JORGE ARTURO DÍAZ REYES
Cuando el madrileño Tomás Parrondo
“El Manchao” fue anunciado para matar la corrida del 27 de diciembre de 1893 en
la bogotana “Plaza de los Mártires”, el alcalde Higinio Cualla decretó una
multa de 500 pesos (mucha plata para la época) por cada toro muerto en el
ruedo. Recuerda Hernando Rozo y Rozo en su recopilación “Los toros en Bogotá”.

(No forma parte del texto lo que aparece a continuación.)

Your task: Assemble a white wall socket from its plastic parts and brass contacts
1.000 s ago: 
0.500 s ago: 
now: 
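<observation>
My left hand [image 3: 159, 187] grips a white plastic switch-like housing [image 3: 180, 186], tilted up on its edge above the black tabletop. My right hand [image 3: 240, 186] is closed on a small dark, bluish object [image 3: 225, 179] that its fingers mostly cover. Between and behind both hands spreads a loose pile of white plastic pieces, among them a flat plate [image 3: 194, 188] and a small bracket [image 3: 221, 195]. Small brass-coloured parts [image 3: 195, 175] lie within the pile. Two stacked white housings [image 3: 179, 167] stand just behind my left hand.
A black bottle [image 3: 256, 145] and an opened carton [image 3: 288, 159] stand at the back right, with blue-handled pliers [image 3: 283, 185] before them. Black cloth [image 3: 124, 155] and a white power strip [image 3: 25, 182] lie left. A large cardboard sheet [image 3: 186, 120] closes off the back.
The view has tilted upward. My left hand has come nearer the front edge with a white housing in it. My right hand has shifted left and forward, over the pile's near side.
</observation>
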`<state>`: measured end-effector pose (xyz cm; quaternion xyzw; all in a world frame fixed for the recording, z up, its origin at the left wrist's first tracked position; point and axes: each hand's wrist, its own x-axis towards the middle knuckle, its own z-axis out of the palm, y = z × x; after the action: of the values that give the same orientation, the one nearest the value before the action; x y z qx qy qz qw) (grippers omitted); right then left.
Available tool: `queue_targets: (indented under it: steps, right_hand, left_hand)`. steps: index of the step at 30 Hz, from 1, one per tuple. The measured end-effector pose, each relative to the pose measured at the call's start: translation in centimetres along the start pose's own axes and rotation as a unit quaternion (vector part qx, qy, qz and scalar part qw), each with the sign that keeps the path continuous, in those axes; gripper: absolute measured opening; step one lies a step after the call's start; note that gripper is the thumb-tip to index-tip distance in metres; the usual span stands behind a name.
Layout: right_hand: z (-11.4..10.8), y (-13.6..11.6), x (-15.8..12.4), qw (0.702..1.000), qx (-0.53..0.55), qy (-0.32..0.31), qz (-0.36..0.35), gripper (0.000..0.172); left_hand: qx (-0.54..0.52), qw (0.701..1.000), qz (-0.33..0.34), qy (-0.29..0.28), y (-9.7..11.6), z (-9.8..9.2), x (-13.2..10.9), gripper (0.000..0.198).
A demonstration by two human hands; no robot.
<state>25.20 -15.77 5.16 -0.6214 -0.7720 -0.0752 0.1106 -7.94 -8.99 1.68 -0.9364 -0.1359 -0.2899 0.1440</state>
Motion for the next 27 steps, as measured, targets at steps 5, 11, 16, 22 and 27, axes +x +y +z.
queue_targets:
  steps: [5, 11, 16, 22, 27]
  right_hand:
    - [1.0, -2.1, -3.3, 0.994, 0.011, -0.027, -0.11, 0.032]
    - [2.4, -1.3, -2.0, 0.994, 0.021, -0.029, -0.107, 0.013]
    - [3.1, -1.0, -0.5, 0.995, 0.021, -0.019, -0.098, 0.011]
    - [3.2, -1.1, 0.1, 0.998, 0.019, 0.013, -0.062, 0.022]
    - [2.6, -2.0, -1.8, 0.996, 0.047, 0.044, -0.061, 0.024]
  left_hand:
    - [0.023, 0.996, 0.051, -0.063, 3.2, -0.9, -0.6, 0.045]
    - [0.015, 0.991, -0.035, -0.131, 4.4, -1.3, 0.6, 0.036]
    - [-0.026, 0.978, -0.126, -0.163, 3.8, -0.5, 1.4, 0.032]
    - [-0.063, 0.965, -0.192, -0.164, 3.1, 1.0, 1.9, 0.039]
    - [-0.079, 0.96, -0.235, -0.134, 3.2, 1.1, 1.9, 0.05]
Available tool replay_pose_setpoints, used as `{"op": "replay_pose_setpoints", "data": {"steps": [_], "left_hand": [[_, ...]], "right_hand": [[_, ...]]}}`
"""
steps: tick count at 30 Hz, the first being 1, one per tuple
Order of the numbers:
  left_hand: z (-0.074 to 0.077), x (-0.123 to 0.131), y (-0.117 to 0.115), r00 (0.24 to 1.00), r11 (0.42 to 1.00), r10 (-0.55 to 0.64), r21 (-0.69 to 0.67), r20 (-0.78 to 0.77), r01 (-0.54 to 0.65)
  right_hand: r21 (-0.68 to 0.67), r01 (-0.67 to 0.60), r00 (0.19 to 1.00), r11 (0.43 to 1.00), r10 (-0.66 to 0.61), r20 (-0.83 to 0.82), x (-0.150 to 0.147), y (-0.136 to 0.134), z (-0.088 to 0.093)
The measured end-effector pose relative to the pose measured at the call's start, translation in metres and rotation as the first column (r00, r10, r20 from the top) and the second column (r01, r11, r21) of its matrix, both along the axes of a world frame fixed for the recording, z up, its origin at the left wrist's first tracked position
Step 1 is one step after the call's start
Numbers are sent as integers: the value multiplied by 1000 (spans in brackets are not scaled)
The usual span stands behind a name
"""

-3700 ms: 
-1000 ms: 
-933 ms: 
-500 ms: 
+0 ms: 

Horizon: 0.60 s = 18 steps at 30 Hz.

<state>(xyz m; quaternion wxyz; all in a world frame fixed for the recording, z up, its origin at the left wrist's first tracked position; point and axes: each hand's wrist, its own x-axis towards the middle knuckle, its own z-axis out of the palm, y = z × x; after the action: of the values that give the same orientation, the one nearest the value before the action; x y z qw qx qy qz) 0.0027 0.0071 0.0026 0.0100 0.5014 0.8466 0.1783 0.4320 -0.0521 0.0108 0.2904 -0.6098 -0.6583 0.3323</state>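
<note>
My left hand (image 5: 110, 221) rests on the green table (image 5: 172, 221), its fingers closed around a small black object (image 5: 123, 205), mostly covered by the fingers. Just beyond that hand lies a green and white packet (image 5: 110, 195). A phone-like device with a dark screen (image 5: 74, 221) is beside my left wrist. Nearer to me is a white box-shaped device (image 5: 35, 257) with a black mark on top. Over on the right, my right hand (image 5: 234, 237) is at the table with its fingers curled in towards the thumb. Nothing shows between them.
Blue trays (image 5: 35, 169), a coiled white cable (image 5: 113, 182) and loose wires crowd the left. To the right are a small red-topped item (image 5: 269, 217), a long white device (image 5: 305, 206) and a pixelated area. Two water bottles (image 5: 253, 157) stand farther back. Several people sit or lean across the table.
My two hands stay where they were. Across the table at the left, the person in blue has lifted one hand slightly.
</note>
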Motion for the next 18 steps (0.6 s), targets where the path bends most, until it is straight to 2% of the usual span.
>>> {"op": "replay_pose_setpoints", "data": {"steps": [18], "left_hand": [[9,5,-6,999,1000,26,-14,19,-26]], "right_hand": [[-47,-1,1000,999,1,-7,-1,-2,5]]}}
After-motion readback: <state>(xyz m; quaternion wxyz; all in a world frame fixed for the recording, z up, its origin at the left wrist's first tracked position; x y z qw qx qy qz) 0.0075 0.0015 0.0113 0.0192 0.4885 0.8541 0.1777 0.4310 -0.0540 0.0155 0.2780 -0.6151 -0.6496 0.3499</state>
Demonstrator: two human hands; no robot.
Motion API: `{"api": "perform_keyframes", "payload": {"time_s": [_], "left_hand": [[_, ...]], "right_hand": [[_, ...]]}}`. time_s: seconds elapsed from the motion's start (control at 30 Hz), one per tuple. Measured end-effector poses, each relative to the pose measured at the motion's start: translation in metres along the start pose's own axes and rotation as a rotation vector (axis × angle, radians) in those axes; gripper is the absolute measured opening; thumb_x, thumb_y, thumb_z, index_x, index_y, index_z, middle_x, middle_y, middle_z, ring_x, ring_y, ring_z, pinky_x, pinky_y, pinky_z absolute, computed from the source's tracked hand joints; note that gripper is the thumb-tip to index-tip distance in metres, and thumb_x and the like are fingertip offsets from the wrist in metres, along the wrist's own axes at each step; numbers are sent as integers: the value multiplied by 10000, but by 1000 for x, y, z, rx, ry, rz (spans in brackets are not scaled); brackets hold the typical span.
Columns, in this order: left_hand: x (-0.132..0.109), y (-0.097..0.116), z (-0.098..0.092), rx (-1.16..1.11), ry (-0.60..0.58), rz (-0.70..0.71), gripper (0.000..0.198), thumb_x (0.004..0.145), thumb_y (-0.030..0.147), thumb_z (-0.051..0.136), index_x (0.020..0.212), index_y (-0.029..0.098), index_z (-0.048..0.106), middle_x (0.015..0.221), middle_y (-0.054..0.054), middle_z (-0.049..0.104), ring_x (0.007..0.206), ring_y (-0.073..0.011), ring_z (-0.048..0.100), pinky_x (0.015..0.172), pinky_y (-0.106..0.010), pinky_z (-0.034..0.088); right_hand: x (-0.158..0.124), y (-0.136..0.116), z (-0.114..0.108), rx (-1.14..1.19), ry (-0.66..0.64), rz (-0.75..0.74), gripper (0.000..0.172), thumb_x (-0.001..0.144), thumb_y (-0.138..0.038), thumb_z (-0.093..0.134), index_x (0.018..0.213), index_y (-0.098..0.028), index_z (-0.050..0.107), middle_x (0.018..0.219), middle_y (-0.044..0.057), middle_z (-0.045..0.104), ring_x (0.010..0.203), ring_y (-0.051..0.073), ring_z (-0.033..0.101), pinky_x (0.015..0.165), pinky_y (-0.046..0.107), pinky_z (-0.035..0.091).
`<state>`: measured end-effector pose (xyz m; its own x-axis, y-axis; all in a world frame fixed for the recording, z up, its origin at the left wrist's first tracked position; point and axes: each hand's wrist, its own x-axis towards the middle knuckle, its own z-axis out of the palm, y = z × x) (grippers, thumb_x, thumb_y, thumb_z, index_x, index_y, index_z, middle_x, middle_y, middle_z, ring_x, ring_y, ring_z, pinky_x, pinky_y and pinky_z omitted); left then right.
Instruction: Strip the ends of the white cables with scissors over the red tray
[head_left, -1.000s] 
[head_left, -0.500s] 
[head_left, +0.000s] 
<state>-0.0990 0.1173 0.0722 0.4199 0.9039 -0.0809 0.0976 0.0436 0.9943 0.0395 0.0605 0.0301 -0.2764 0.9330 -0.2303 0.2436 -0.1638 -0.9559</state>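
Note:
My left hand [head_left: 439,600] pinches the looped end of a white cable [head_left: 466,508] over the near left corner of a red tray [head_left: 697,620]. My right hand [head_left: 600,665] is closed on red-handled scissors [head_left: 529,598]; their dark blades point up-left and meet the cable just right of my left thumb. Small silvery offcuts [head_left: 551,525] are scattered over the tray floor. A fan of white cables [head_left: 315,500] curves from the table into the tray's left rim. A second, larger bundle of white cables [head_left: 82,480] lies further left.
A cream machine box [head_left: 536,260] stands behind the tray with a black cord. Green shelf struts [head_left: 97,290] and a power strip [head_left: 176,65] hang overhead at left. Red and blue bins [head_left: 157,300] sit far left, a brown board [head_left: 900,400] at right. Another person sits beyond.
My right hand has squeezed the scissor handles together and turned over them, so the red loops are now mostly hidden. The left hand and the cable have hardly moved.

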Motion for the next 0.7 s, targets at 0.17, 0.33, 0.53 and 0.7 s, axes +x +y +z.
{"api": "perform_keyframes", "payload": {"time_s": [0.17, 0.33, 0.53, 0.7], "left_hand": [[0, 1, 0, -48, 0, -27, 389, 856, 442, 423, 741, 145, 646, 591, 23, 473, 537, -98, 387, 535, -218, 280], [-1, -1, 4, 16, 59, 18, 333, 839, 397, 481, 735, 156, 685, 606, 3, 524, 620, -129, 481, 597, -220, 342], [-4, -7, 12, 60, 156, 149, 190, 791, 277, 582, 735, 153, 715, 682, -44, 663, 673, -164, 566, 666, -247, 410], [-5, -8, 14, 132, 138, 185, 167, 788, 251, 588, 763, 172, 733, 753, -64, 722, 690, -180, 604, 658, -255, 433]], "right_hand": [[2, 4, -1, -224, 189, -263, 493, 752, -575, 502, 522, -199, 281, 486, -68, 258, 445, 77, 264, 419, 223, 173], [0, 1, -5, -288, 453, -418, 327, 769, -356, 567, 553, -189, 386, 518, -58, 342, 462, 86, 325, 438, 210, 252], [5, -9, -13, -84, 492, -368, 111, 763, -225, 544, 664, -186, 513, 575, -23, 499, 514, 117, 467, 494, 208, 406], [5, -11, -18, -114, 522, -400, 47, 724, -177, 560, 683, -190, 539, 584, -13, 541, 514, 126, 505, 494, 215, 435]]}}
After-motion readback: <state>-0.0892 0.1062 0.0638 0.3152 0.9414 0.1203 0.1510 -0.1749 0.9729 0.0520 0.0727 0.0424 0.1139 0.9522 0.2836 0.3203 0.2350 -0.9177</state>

¡Alcaldada! protestaron entonces los
aficionados. Esa, como tantas otras, incluyendo las de los últimos, (Petro y
Peñaloza, antitaurinos conversos), ha quedado sin efecto, hasta hoy. Igual,
ocurrió en 1920, cuando a la muerte de Joselito, Rafael Guerra desolado lanzó
su lapidario: “el último torero”,
tampoco se cumplió.
Los anatemas externos, los
desfallecimientos internos, las prohibiciones y autocensuras, los autoritarios,
esto hay que acabarlo y los claudicantes, esto se acabó, son tan viejos como la
fiesta. Que pese a ellos vive.
¿Por qué? Porque sus valores la
sostienen, porque la gente la paga y porque el tiempo y la autoridad (ley) la
permiten, como rezan los carteles. Pero más allá, porque, como tanto se ha
dicho, en ello van la libertad y los derechos humanos, que llegan hasta donde
comienzan los de los otros humanos.
Ahora, que la crisis ha hecho crisis
(económica), menudean el discurso “salvador”, el diagnóstico y la fórmula
mágica. Que somos anacrónicos, que debemos adaptarnos, evolucionar, cambiar o
morir.
¿Anacrónicos? ¿Cómo así? ¿Los
profundos fundamentos biológicos y culturales, los significados, la congruencia
desaparecieron? Las multitudes jóvenes y cosmopolitas que congregan los
encierros en Pamplona, con transmisiones globales de última tecnología. La
infinidad de festejos folclóricos. El millón de asistentes a Las Ventas en un
año. La enorme producción artística y literaria inspirada en el toreo ¿Qué son?
¿Qué muestran? ¿Caducidad? ¿No interés?
Además, es que la corrida no ha
parado de evolucionar. Por sí misma, claro, a su paso, en su liturgia, en su
mercadeo, no en su esencia de rito sacrificial. A esa fidelidad en los
principios, es que debe su vigencia milenaria.
Lo contrario, el convertirla en otra
cosa, el dejar de ser para seguir siendo, más que un sofisma, es un
transformismo liquidador. ¡¡¡Cuidado!!!.